◆ What you should do
Your copy should begin with the line containing "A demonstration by", end with the line containing "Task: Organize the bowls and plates", match the listing below exactly, and contain no pictures.
Source data Block Start
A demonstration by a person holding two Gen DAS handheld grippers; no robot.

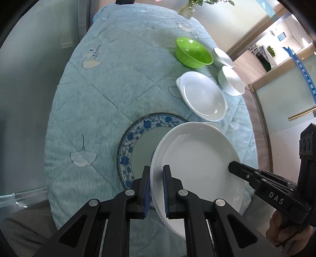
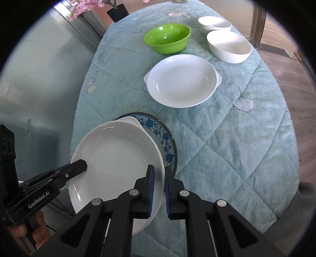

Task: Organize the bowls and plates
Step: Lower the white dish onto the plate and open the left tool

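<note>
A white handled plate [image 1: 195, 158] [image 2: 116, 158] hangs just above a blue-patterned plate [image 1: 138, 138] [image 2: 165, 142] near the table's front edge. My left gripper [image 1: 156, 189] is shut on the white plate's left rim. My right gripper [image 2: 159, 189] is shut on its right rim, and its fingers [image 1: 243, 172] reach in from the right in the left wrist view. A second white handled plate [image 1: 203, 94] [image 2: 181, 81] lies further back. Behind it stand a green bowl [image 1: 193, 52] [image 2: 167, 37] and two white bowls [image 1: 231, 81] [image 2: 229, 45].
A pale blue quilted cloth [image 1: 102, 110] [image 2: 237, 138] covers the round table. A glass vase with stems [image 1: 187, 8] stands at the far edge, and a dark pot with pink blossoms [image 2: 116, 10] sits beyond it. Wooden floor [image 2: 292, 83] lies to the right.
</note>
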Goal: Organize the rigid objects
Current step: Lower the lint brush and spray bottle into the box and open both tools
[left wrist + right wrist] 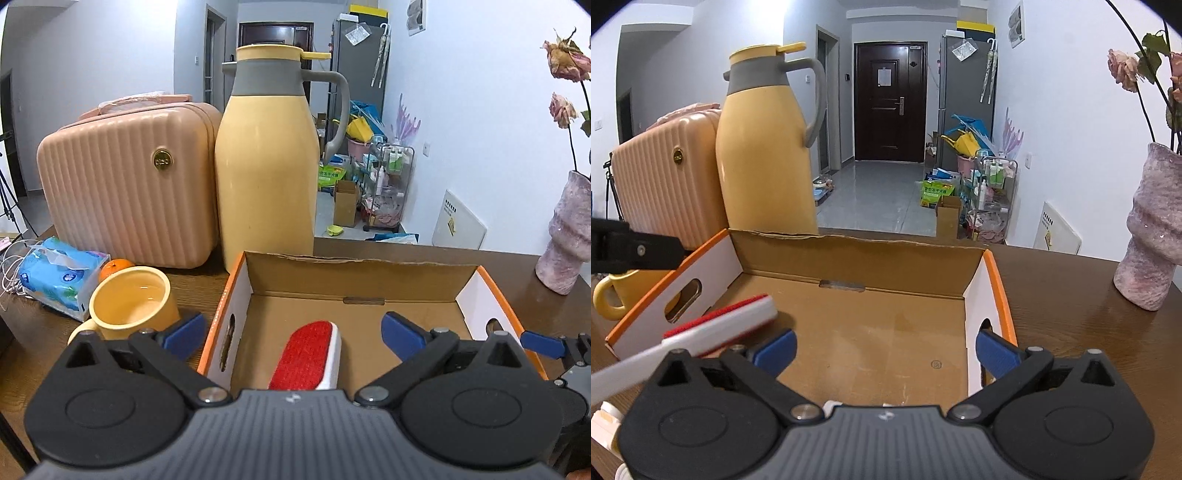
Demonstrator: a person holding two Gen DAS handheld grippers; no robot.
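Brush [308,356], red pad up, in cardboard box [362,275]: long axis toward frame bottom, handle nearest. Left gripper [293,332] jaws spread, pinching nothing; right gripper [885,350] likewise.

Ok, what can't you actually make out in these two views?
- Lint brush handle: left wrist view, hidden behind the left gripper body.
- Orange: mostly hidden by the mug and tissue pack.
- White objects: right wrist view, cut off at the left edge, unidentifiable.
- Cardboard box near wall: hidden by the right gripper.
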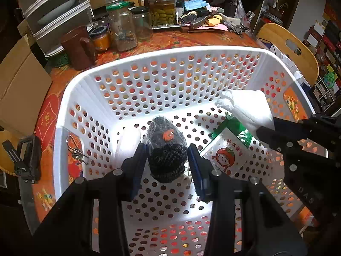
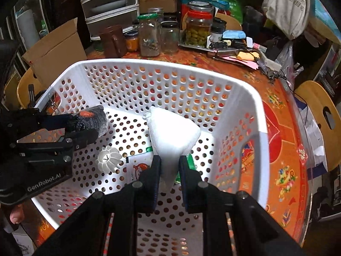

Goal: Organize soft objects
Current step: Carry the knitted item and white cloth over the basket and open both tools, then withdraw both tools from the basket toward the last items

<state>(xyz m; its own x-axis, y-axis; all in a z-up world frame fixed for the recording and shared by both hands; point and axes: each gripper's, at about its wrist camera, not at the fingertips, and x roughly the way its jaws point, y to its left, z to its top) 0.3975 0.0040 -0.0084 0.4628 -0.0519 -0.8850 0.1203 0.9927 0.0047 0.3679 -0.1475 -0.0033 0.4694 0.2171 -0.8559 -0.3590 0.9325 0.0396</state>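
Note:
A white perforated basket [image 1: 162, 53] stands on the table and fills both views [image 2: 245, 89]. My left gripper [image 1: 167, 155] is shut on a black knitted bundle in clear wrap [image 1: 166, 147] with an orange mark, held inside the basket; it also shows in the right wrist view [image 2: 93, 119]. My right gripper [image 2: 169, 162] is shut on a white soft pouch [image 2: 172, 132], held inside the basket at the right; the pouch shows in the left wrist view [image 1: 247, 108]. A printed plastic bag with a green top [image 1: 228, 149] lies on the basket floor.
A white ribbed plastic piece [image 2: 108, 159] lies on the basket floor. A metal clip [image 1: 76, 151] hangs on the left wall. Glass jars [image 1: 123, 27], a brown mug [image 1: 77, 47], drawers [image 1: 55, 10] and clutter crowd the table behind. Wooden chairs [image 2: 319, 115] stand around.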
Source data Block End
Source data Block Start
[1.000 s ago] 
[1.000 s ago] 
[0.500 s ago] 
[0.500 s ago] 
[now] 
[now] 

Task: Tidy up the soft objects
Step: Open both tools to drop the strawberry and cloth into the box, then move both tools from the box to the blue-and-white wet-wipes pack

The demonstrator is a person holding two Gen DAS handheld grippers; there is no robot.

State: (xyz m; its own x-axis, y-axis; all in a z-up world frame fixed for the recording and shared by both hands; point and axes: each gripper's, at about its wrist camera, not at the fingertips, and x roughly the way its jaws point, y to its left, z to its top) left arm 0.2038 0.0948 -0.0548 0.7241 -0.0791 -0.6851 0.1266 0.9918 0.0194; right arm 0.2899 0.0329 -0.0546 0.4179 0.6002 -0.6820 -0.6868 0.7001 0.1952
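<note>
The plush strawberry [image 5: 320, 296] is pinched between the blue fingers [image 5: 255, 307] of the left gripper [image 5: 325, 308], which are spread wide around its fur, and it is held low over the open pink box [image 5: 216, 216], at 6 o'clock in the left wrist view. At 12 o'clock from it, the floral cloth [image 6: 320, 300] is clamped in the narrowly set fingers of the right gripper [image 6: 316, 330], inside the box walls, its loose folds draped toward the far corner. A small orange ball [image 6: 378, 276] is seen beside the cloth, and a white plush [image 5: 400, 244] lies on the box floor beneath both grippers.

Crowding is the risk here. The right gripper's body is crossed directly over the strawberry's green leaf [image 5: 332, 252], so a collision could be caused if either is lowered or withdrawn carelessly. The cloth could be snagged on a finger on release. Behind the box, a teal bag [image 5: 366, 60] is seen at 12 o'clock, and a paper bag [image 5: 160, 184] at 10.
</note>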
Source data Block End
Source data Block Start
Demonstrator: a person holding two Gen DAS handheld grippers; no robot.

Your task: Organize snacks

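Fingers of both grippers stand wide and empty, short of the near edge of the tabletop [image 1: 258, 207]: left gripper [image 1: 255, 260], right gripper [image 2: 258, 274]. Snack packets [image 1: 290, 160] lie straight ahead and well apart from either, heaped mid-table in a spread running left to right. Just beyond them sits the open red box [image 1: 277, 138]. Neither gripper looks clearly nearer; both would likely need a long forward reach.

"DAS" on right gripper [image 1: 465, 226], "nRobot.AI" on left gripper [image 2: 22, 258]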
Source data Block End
◆ Answer to the problem
A demonstration by a person holding two Gen DAS handheld grippers; no robot.


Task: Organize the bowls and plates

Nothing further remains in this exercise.